Wenn man immer die selben Touren geht, dann zeigt dies das höhere Alter an. Daran kann schon was stimmen, aber vielleicht weiß man dann erst, welche Touren die schönsten sind.

Für die Hochalm ist die Kombination aus schlechtem Wetter am Vortag und zeitigem Aufbruch fast ein Garant für schöne Pulverabfahrten. Wobei zeitig inzwischen schon relativ ist. Ich starte vom Parkplatz allein um 7.30 und da sind wir von zeitig weit entfernt. Ein bayrisches Quereinsteigerpärchen lasse ich bald hinter mir, wobei die 2 ganz ordentlich Gas geben. Die Befürchtungen von Schneeknappheit im Waldaufschwung sind zum Glück umsonst und so ziehe ich in Spuren vom Vortag aufwärts. Die Aufstiegsspur ist allerdings durch die Abfahrer vom Vortag fast völlig zerstört. Die hatten wohl keine Sicht und mussten sich entlang der Aufstiegspur auch wieder hinuntertasten. Somit ist der Anstieg etwas mühsam. Im freien Gelände empfängt mich ein strenger Nord-West-Wind. Schneefahnen ziehen über die Grate.
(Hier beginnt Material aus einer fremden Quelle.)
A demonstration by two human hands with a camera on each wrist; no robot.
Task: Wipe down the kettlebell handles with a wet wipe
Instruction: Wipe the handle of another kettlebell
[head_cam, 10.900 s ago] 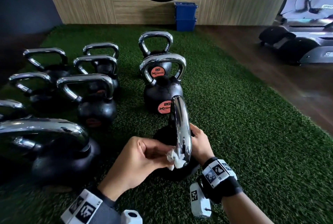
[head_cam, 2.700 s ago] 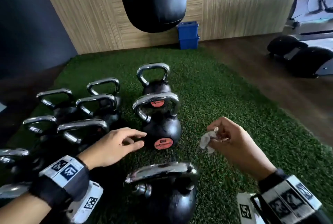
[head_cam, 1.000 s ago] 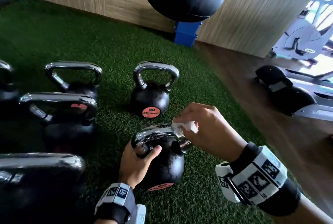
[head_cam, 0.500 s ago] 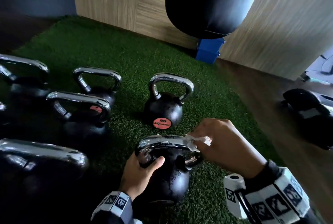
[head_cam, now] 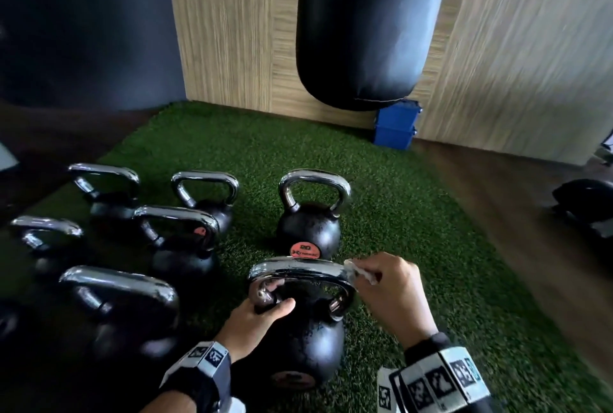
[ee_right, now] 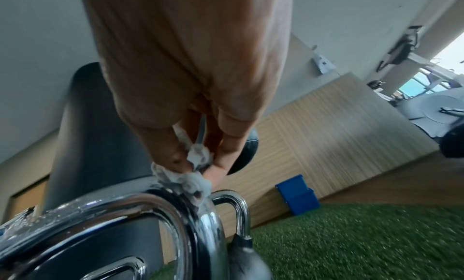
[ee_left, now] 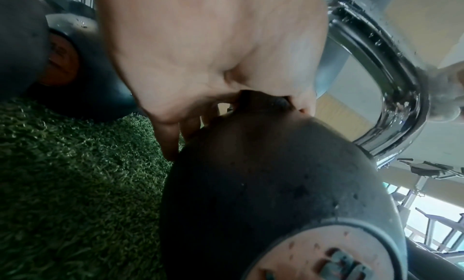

Aber zum Anorakanziehen reicht es zum Glück noch nicht. Am höchsten Punkt genieße ich die Einsamkeit und mein Jausenbrot. Währenddessen entledigt sich die Blaueis-und Schärtenspitze regelmäßig von ihrer Schneepracht und unter lautem Grollen stürzen die Schneerutscher talwärts. Na dann! Stürzen wir uns in die unverspurten Hänge unter der Schärtenspitze. Leicht windbehandelter Pulver, völlig jungfräulich, ideales Schigelände. Herz was willst du mehr! Nach geschätzten 700 Hm mündet die Abfahrt wieder in die Aufstiegsspur und weil es so schön war, wird nochmals aufgefellt. Bei nun bereits gut ausgetretener Spur geht es nun zügiger aufwärts. Bei der 2. Abfahrtsrunde sind aber inzwischen sicherlich 10 Spuren drinnen, was zwar nicht den Genuss, aber die Optik stört. Naja, man soll nicht übermütig werden. Die anderen dürfen auch.

Wieder beim Auto ist mir wie sooft klar, früh aufstehen lohnt sich fast immer.